L'ingénierie et le réflexe précoce de l'épargne
Pour m'assurer un avenir solide, j'ai d'abord choisi une voie concrète en obtenant un diplôme d'ingénieur en bâtiment. À 23 ans, fraîchement entrée dans le monde de la promotion immobilière, j'ai posé la première brique de mon avenir.
La résidence principale, le socle de ma stratégie
À 24 ans, avec mon mari, nous achetons un beau terrain en Sologne. Nos salaires de débutants en CDI définissent notre budget. Avec l'aide technique de mon père, nous construisons notre maison. Nous y emménageons alors qu'elle n'est pas totalement finie. Notre fille naît, et nous agrandissons et aménageons le lieu au fil de nos évolutions professionnelles.
Cette acquisition précoce a été mon meilleur incubateur financier.

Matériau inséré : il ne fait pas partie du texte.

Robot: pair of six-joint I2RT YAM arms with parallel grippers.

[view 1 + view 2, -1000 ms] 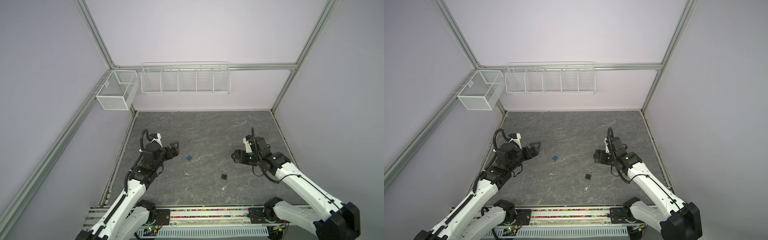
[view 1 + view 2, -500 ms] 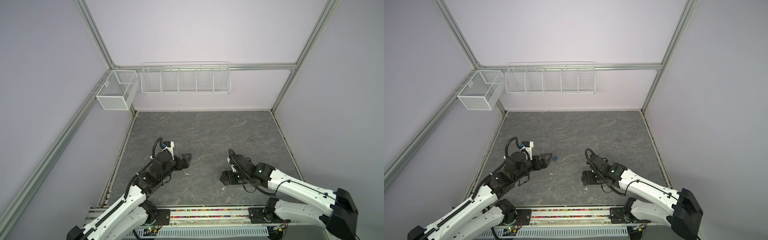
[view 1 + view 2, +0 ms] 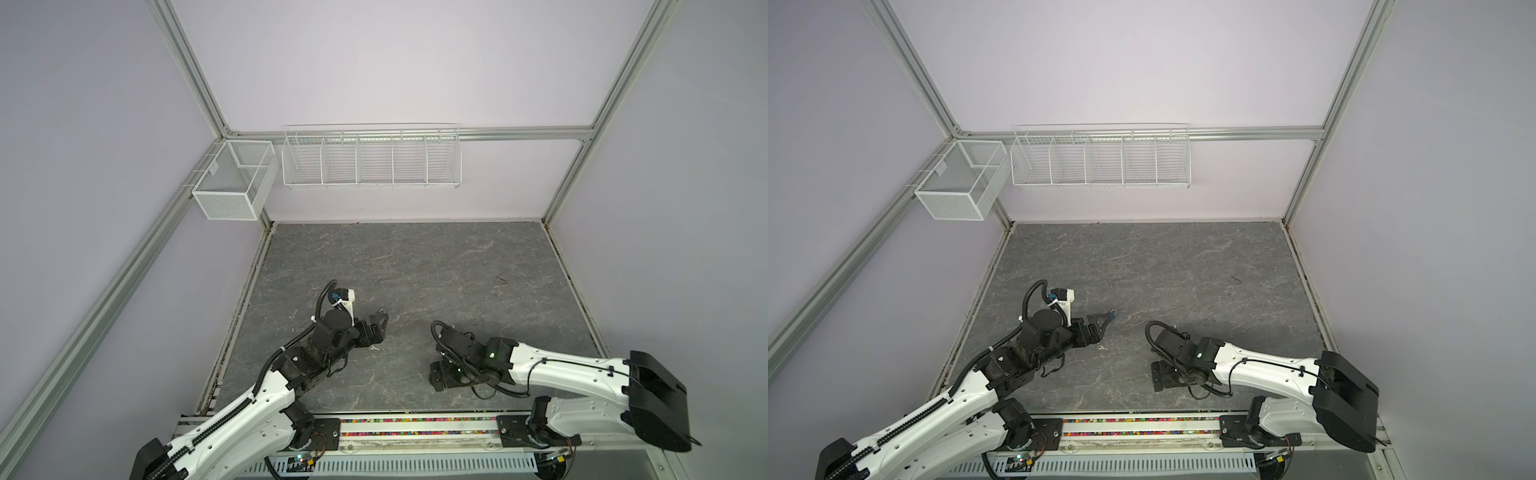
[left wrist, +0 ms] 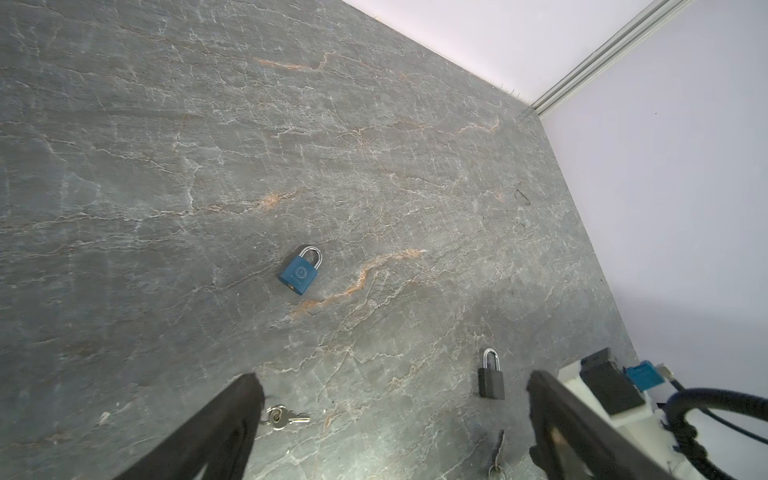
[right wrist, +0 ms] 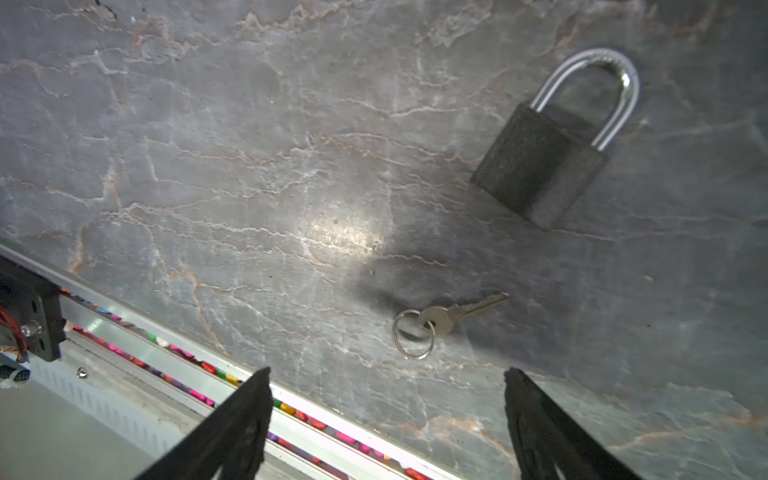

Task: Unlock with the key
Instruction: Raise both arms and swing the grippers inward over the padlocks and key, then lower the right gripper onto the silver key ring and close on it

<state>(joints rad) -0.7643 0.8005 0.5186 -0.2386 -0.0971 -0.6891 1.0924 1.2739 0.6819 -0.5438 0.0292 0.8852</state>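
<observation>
Steel key point(image 5: 451, 318) found loose beside black padlock point(image 5: 540, 166), near edge; poised right gripper point(image 5: 386, 374) by it, fully spread, empty, presumably for pickup. Left gripper point(image 4: 392, 376) likewise spread, empty.

White arms point(image 3: 561, 370), black joints point(image 3: 336, 322), ribbed cables point(image 3: 320, 299); left hand point(image 4: 395, 380) and right hand point(image 5: 386, 374) matte black.

Grey marbled table point(image 4: 166, 166), blue padlock point(image 4: 300, 272) lying flat (shackle closed), black padlock point(image 4: 491, 376) near the wide-spread left gripper point(image 4: 392, 378), ringed key point(image 4: 282, 417) beside one finger.
</observation>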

L'école de la discipline budgétaire
Avec un prêt au taux élevé de l'époque, 4,80 % renégocié plus tard, calculé au maximum de notre capacité d'endettement, le remboursement forcé est devenu notre meilleure épargne.
L'effet de levier mécanique
Au fil des années, nos salaires ont augmenté tandis que notre mensualité restait fixe. C'est cette marge nouvelle qui a libéré notre capacité d'emprunt pour la suite. Aujourd'hui, nous touchons au bout du remboursement de ce prêt.
L'escalade des investissements, du Pinel à la location saisonnière
À 33 ans, notre capacité d'endettement retrouvée nous a permis de sauter le pas du premier achat locatif en dispositif Pinel avec un engagement de 9 ans, la période fiscalement la plus avantageuse pour optimiser nos impôts professionnels grandissants.
Peu après, une opportunité se présente juste à côté de chez moi, une maison à rénover vendue aux enchères. Un projet parfait pour mon père maçon et notre esprit bricoleur. Nous l'achetons en famille via une SCI, un formidable outil de transmission. Entièrement rénovée par nos soins, nous la lançons en location saisonnière. Le succès est immédiat. Aujourd'hui, le prêt est intégralement remboursé, la société génère un chiffre d'affaires conséquent, et mes parents ont pu réaliser une donation avec démembrement de propriété pour anticiper leur succession.
Avant mes 40 ans, profitant des taux bancaires historiquement bas et de hausses de salaires, j'ai complété ce patrimoine en investissant dans une autre maison dans l'ancien, vendue louée en location nue.
Mes erreurs, le mirage des produits financiers volatiles
Parce que nos revenus augmentaient, notre fiscalité s'est alourdie. J'ai cherché à défiscaliser en dehors de l'immobilier. Sans conseiller pour m'aiguiller, j'ai investi en direct dans des start-ups via des plateformes de financement participatif. J'y plaçais environ 5 000 € par an.
Le résultat a été douloureux. Une majorité de ces sociétés ont fini en liquidation judiciaire et j'y ai plus perdu que gagné. Cette volatilité et ce manque de lisibilité ont renforcé ma conviction que l'investisseur a besoin d'être guidé par un œil expert.
La reconversion, de l'inaptitude à la liberté
En 2023, après 20 ans de carrière intense dans la promotion immobilière, mon corps a dit stop. Suite à un long arrêt maladie lié à une sclérose en plaques diagnostiquée à la sortie de mes études, j'ai dû faire le deuil de mon activité salariée via un licenciement pour inaptitude.
Ce moment de transition, ma crise de la quarantaine positive, s'est transformé en une véritable opportunité. Un bilan de compétences a révélé une évidence, je devais créer ma société de stratégie patrimoniale. Je me suis formée de manière intensive et j'ai complété mes connaissances sur les investissements financiers, bien au-delà des simples livrets bancaires traditionnels.